Habían cosas de esta última relación que me hacían pensar que realmente ahora sí me había enamorado: 
- Todos mis amigos me decían que sonreía como nunca lo habían visto antes, con gran alegría.
- No tenía miedo.
- Se veía mucho más promisoria que mis anteriores intentos de relaciones.
- Respetaban mi cartuchismo momentáneo.
- Escribía como loca, inspiración al máximo.
- Quería gritárselo a todos y me sentía confiada.
- Se proyectaban conmigo, antes de que yo me proyectara.

Además, si bien lloré como dije antes (onda, iba en el auto muerta de la risa y me puse a llorar, lloré durante dos horas como un bebé recién nacido que lo despertaron en este mundo crudo, mi mamá no podía calmarme, no podía respirar, fue horrible) sentía una extraña paz después de haber acabado.

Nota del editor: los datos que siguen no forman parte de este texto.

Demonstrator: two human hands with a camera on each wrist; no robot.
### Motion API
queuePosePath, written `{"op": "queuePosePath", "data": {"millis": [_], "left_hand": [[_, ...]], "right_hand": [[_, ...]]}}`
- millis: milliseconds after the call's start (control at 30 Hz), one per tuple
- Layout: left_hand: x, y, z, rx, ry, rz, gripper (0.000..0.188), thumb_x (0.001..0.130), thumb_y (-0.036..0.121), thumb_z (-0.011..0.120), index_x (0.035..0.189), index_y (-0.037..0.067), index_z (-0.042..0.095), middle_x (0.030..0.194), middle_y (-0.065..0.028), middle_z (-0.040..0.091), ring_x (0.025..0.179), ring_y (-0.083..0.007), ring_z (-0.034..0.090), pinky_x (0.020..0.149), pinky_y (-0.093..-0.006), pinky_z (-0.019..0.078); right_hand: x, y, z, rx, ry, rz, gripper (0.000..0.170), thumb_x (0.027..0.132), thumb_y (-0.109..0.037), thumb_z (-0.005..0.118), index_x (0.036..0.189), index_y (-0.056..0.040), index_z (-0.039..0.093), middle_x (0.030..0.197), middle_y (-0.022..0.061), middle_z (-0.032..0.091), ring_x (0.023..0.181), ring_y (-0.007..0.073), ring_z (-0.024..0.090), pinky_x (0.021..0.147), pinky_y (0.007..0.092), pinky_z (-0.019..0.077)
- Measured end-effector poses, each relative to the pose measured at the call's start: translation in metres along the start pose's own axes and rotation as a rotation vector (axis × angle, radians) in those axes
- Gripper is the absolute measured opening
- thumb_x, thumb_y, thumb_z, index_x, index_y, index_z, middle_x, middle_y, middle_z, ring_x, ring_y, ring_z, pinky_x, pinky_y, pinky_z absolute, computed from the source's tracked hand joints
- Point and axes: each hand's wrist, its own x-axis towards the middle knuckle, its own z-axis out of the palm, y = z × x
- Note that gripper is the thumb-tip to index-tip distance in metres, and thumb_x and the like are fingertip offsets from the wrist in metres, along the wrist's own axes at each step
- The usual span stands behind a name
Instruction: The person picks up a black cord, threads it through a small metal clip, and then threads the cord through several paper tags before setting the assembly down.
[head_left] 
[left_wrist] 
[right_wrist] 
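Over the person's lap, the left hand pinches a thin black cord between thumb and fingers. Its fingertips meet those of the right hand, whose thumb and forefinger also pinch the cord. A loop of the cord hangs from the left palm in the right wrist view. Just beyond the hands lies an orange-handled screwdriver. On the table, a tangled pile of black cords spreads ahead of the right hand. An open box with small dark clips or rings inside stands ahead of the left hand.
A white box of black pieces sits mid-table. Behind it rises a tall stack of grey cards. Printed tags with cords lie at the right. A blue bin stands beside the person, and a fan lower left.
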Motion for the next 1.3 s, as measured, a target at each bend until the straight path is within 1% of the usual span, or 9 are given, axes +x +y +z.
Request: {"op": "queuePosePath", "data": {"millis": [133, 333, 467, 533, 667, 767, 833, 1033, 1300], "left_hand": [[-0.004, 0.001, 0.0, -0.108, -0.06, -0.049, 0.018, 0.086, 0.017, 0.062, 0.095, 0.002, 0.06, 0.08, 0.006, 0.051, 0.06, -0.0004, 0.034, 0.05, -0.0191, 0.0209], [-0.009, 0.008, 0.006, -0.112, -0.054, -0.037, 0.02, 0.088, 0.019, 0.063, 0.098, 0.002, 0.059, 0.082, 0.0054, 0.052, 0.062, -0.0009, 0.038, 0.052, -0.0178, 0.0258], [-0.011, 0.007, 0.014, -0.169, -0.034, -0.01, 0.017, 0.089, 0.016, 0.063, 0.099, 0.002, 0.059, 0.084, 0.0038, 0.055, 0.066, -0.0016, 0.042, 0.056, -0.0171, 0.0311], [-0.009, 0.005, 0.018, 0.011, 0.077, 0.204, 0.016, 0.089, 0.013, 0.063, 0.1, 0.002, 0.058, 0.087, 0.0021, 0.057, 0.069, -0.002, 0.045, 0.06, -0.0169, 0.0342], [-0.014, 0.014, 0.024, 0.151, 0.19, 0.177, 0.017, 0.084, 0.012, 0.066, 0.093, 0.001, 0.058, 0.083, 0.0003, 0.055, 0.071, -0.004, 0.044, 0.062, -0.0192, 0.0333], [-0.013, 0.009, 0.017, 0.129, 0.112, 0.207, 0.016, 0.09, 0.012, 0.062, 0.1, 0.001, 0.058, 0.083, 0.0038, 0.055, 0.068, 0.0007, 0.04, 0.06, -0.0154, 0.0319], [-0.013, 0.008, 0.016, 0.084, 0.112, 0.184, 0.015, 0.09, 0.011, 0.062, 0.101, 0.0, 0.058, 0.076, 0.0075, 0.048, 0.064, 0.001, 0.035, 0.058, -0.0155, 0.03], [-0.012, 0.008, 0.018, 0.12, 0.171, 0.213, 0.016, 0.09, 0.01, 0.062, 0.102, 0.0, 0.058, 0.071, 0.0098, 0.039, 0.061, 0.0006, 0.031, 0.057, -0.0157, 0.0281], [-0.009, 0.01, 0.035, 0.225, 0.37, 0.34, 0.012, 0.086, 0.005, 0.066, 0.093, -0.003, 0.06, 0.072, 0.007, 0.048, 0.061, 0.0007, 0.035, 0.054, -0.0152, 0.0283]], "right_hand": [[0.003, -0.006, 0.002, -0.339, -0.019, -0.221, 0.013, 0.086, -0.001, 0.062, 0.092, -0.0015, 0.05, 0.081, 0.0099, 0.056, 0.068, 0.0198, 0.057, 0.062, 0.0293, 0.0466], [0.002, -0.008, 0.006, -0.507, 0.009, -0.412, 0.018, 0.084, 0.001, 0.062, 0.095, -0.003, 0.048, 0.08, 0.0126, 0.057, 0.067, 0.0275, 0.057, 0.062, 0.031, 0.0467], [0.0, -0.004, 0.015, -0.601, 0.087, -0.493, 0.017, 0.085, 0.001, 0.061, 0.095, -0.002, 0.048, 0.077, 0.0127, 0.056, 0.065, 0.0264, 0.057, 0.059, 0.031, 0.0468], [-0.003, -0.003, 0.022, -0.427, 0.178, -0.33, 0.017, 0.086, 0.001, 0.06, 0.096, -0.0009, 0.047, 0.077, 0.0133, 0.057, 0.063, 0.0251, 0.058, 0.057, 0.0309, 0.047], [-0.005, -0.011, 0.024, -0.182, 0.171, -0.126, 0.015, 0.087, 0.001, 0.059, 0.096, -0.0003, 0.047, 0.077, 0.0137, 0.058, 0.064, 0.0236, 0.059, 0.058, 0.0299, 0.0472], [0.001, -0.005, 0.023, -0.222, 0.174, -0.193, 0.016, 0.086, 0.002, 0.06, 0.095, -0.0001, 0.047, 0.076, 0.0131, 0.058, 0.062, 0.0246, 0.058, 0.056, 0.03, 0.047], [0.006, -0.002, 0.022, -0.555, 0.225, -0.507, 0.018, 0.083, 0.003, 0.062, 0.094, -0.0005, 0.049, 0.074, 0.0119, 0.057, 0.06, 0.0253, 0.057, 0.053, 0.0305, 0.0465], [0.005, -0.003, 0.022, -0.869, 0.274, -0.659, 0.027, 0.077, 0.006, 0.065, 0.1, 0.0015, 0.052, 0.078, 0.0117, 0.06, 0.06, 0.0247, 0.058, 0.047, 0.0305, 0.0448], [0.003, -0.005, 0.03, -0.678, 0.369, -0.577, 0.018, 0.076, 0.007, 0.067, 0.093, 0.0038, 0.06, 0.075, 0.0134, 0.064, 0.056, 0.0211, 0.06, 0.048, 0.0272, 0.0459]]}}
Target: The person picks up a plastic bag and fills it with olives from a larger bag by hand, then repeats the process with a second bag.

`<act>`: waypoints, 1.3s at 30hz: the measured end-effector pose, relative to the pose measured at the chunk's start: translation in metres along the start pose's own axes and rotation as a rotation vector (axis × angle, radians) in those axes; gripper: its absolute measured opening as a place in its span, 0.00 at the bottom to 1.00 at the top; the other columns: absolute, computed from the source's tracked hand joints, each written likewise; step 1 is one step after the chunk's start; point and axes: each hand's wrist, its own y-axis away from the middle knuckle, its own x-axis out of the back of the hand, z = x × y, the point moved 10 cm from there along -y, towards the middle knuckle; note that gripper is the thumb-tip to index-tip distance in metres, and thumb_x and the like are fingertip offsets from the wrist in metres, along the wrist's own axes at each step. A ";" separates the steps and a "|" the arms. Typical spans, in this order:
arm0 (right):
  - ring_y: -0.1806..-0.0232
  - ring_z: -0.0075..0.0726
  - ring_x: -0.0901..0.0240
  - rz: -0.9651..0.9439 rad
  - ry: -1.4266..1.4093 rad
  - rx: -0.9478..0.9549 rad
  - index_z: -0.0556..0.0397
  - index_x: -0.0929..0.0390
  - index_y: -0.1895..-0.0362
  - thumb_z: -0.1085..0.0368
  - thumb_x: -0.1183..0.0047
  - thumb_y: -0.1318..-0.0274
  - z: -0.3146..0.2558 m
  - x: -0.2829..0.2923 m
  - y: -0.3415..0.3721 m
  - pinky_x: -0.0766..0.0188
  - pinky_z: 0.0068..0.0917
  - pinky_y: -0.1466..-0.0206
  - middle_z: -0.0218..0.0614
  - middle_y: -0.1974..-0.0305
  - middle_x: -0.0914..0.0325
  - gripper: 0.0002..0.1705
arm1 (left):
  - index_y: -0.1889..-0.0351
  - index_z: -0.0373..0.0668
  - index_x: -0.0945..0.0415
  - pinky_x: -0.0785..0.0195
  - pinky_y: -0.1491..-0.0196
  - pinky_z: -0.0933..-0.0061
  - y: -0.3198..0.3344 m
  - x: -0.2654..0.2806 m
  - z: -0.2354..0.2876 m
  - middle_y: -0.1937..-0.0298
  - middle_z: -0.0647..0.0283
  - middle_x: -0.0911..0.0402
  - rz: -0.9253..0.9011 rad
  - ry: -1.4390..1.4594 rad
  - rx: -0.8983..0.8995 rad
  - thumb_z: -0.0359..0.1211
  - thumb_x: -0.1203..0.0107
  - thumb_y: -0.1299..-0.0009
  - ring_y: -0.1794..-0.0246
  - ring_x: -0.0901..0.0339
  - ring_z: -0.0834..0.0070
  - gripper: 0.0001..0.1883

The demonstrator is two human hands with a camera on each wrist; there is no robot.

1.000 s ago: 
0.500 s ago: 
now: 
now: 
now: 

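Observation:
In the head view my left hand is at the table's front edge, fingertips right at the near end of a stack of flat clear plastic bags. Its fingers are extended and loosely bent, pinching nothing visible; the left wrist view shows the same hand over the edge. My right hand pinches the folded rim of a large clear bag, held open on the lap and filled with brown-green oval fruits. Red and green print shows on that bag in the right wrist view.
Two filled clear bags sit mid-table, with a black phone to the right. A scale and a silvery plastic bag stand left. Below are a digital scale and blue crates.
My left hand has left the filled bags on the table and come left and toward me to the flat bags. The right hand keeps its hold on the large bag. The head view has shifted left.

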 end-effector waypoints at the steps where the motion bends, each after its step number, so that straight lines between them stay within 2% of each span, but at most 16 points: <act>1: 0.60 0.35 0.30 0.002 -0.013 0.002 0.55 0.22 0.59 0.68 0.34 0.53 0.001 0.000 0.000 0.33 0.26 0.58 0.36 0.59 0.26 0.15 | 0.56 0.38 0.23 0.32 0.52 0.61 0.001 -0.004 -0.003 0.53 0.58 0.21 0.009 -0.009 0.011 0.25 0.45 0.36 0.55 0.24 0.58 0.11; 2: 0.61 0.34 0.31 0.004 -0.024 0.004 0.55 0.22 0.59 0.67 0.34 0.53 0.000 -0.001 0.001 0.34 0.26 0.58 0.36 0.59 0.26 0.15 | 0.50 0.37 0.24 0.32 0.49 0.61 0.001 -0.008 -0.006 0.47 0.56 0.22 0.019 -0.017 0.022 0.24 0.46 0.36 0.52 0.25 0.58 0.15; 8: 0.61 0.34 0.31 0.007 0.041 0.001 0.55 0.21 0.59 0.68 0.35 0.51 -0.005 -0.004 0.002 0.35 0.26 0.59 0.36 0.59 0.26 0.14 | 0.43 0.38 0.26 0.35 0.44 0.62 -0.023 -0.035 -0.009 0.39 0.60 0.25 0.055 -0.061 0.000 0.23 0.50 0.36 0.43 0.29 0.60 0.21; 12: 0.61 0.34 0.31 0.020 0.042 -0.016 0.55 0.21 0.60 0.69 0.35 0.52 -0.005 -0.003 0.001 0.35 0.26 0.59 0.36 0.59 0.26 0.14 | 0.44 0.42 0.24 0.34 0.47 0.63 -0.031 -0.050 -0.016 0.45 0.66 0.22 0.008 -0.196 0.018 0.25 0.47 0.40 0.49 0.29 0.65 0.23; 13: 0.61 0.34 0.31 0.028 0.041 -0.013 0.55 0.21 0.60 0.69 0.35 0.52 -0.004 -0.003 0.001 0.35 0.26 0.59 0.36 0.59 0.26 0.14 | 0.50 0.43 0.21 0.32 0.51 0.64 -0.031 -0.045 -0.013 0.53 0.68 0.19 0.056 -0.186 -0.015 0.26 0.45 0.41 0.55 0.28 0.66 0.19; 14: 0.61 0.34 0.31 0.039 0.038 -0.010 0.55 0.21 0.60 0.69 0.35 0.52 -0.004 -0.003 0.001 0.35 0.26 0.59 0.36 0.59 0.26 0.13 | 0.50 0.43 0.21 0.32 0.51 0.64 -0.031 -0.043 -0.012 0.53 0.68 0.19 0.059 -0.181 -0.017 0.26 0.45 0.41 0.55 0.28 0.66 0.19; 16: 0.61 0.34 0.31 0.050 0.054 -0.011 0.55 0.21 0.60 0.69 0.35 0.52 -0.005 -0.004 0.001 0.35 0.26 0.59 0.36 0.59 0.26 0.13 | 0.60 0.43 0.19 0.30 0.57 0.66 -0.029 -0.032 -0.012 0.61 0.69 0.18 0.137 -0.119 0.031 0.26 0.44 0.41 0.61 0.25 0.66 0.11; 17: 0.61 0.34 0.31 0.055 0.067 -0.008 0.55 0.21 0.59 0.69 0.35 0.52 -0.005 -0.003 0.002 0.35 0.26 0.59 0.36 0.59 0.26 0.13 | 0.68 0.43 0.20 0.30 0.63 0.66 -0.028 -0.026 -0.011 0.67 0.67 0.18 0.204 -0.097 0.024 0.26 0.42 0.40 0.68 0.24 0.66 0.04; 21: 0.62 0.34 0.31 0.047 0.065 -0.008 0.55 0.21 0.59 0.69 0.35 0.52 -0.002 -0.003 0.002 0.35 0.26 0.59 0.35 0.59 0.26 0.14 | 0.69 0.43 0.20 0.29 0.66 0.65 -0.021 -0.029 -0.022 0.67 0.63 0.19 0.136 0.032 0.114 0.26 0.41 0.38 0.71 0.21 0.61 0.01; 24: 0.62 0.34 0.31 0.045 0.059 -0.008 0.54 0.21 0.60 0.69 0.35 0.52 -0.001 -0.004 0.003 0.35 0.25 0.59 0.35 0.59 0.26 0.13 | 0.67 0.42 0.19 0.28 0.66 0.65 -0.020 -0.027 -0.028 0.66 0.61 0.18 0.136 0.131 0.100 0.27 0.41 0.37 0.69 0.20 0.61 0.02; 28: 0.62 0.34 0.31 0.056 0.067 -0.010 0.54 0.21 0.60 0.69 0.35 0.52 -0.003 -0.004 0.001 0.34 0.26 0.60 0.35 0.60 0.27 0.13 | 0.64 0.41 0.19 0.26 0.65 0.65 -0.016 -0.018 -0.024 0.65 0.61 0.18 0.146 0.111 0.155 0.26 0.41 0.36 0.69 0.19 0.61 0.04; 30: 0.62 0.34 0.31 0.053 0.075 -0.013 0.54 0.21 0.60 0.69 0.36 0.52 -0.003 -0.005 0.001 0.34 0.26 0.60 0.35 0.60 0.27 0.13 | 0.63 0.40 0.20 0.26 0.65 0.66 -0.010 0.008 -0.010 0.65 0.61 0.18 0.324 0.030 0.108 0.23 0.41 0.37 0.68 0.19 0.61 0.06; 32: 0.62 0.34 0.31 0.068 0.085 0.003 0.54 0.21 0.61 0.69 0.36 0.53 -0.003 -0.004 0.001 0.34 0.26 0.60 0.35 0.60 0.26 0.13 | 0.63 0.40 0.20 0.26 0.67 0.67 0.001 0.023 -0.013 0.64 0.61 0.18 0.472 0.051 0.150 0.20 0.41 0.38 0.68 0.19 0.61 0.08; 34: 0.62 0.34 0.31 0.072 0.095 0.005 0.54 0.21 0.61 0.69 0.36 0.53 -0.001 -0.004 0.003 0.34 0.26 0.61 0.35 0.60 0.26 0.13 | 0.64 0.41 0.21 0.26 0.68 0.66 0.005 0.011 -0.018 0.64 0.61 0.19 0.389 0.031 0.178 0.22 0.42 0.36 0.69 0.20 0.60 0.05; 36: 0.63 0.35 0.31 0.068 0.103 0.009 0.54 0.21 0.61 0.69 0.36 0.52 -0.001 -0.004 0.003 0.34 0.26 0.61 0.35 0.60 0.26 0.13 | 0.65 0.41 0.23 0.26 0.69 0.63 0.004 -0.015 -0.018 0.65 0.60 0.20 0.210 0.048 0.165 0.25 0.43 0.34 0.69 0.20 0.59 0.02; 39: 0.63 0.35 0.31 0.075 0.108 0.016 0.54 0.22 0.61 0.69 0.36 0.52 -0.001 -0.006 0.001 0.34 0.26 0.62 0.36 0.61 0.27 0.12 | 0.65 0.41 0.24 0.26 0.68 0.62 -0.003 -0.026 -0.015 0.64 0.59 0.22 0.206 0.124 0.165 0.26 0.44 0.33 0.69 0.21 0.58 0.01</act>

Todo este dolor que sanaba como costra en mi piel me hizo creer que estaba enamorada, pero luego descubrí que ese día no paraba de llorar por la desilusión que me produce constantemente la raza humana y que luego no podía dejar ir cada recuerdo por orgullo.

Tres veces creí que sí.
Hasta que me di por vencida. Y hasta hoy, creo que ya no tengo que seguir buscando tanto. Mi corazón se aferra a objetos de afecto y ahora que, cansadísima, los botó todos por la borda, al fin creo que puedo aprender a amar. Amar yo primero, sin condiciones, sin una persona fija. Sólo amar. 
Y qué importa al fin y al cabo... ya mi piel está dura con lo que he vivido: mujeriegos, pretendientes que después descubren que son gays, comprometidos, inseguros, tantas cosas, yo tampoco soy perfecta... pero ahora, aprendo amar a Dios. Y eso es más bacán que todo. Y para eso, antes necesitaba pasarlo todo.